* EXERCISE GOAL
Scan the records beneath this line for the line holding "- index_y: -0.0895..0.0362" and the line holding "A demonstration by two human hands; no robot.", then transcribe exactly those two and all lines between.

—————

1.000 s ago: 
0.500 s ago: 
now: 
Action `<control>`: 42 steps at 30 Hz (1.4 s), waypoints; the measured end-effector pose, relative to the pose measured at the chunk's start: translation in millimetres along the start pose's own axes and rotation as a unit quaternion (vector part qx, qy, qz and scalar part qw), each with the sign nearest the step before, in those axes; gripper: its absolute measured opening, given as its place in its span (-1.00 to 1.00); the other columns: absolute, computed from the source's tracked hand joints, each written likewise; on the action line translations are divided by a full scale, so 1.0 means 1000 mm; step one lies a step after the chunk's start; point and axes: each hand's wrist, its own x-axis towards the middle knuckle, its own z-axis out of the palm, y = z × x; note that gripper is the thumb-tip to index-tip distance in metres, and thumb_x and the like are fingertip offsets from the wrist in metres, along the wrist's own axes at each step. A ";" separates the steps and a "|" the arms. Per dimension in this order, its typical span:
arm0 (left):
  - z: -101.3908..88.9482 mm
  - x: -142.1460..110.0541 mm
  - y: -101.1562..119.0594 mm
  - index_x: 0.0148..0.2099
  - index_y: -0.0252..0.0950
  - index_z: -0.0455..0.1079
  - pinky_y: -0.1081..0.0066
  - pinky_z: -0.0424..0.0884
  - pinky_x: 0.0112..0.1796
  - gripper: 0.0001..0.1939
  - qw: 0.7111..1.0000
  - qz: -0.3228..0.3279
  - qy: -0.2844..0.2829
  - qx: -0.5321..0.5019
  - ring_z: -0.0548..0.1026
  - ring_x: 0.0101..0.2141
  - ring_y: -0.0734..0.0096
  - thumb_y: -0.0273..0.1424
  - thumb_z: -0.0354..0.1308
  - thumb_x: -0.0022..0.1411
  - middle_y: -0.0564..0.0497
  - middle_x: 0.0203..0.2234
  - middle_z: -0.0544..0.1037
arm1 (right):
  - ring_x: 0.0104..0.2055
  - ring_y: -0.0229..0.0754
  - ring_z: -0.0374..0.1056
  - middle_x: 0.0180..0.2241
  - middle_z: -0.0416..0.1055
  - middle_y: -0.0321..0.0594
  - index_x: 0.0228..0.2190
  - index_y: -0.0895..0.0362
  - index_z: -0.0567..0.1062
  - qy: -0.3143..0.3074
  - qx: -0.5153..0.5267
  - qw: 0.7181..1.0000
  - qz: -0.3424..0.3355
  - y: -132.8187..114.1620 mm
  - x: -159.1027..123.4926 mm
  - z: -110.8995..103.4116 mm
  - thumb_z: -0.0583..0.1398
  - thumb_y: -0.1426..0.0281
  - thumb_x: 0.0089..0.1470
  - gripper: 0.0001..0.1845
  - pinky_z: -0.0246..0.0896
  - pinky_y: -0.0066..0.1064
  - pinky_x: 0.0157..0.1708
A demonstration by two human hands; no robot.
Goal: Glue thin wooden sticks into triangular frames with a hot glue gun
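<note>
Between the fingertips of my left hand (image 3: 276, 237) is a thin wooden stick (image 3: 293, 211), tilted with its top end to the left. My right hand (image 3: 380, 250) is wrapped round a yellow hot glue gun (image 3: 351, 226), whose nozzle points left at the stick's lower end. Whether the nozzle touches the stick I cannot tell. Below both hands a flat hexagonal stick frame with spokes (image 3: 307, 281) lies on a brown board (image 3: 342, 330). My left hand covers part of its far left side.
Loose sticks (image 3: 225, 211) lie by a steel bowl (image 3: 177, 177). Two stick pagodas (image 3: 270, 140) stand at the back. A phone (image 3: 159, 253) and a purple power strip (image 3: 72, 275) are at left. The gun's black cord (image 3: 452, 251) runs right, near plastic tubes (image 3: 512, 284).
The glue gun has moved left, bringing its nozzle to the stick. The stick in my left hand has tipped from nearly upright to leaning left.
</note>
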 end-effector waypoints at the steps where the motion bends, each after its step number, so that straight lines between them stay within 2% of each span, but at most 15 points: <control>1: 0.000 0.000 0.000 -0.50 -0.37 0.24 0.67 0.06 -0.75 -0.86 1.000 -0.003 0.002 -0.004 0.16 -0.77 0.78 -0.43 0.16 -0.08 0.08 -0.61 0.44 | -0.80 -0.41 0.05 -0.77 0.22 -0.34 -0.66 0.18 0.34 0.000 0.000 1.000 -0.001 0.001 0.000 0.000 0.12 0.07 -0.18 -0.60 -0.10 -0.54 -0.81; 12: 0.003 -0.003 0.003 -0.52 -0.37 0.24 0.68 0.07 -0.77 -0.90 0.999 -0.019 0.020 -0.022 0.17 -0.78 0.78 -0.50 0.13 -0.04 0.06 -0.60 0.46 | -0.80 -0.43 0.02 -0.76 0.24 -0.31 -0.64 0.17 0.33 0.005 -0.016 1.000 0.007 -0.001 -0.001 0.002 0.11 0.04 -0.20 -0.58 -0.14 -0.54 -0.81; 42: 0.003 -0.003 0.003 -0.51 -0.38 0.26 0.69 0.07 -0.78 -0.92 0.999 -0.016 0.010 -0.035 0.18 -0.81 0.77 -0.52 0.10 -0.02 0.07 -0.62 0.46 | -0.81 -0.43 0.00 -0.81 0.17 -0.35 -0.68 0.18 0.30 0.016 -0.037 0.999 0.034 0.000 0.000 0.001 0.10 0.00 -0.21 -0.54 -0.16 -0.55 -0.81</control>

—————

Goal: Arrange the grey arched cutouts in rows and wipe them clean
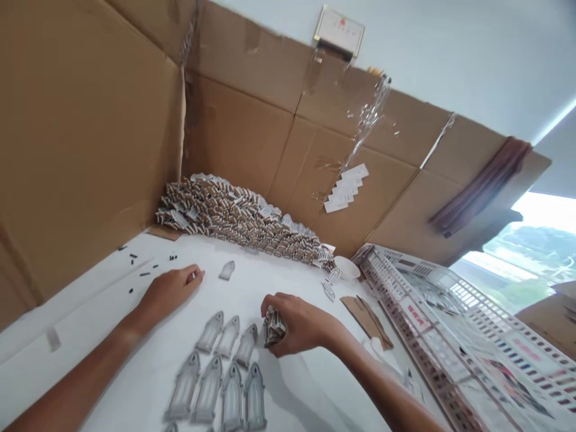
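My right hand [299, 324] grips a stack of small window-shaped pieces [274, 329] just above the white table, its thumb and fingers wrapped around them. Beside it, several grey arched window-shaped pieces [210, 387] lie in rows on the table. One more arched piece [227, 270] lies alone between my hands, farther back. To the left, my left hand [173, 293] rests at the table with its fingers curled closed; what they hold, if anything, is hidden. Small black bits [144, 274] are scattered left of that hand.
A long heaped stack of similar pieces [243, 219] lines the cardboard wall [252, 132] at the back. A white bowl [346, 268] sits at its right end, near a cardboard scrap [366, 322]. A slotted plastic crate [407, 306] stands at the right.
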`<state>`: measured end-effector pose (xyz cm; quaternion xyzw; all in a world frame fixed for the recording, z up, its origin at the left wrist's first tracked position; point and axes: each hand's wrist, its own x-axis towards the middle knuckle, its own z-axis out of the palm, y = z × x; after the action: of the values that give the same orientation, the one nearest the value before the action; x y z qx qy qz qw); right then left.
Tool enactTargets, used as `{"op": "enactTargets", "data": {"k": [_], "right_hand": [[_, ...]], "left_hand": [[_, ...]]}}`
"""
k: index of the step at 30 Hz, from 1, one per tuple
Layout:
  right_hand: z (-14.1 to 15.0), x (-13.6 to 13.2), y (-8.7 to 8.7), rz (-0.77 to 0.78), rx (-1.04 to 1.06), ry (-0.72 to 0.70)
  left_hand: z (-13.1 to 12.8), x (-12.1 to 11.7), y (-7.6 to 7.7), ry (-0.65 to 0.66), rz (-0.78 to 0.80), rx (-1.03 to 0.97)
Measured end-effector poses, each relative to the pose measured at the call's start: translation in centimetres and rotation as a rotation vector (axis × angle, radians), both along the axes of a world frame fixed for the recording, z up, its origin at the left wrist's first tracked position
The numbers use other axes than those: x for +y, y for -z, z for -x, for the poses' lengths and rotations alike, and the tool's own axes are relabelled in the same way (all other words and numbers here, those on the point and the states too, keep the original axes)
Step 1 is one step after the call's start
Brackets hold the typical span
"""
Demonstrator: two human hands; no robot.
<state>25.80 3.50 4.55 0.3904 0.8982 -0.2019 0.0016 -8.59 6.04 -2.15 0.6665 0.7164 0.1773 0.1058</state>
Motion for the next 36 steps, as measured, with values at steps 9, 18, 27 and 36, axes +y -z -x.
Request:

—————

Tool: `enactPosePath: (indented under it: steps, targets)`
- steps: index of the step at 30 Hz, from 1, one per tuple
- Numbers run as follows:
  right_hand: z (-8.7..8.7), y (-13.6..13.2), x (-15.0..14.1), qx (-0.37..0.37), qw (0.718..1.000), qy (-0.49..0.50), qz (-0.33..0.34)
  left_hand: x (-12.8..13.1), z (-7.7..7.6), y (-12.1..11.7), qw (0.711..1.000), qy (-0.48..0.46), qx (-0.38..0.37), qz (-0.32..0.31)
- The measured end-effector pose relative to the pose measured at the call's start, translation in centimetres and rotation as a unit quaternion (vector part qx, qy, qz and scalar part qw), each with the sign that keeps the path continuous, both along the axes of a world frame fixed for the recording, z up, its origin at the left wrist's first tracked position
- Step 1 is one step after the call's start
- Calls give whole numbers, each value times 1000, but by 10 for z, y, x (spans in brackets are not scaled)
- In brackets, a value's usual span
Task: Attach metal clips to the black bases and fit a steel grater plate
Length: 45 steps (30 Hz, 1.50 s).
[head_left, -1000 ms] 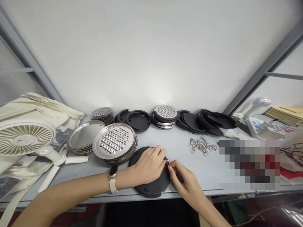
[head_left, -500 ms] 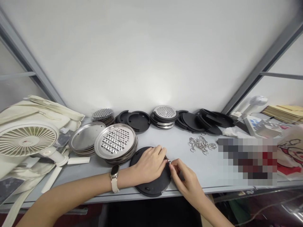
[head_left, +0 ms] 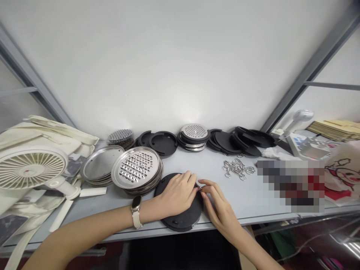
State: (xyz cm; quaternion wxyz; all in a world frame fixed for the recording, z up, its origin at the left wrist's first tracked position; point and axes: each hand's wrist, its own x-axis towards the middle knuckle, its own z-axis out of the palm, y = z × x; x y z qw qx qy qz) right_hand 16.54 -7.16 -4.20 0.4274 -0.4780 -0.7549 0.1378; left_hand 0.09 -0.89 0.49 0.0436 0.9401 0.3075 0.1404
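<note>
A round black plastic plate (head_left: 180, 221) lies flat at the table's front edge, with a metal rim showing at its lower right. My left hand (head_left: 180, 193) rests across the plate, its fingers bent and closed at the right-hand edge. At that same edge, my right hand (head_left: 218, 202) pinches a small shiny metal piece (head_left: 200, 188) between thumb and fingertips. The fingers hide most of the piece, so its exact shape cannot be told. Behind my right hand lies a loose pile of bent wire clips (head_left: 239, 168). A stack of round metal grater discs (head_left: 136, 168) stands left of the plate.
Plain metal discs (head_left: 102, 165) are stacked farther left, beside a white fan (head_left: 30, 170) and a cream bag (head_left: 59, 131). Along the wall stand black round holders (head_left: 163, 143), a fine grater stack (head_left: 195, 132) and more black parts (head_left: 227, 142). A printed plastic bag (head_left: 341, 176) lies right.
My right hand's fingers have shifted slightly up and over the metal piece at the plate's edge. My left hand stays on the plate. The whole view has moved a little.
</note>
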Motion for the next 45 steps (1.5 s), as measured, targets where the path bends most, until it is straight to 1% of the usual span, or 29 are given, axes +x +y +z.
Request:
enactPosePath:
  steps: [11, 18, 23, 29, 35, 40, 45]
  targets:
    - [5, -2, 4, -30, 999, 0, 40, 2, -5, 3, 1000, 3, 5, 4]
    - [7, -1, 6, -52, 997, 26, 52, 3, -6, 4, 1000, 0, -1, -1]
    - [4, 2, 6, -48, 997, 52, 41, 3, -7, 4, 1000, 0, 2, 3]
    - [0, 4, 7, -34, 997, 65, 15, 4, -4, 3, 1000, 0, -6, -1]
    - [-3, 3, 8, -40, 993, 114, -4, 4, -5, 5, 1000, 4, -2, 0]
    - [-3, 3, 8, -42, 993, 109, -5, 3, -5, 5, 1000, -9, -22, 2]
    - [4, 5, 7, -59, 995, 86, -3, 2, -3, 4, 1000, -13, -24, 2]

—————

* ANSWER AREA
  - index_y: -0.0895..0.0362
  - index_z: -0.0567..0.1062
  - qy: -0.3143..0.3074
  - qx: -0.5153..0.5267
  - qw: 0.7181..1.0000
  - qz: -0.3424..0.3355
  - y: -132.8187..114.1620 mm
  - x: -159.1027..123.4926 mm
  - z: -110.8995..103.4116 mm
  - thumb_z: -0.0583..0.1398
  - thumb_y: -0.1426..0.0281
  - thumb_x: 0.0089..0.1470
  - gripper: 0.0001..0.1845
  - pinky_z: -0.0246..0.0896
  - pinky_y: -0.0066..0.1064
  - pinky_x: 0.0157..0.1708
A demonstration by two human hands; no robot.

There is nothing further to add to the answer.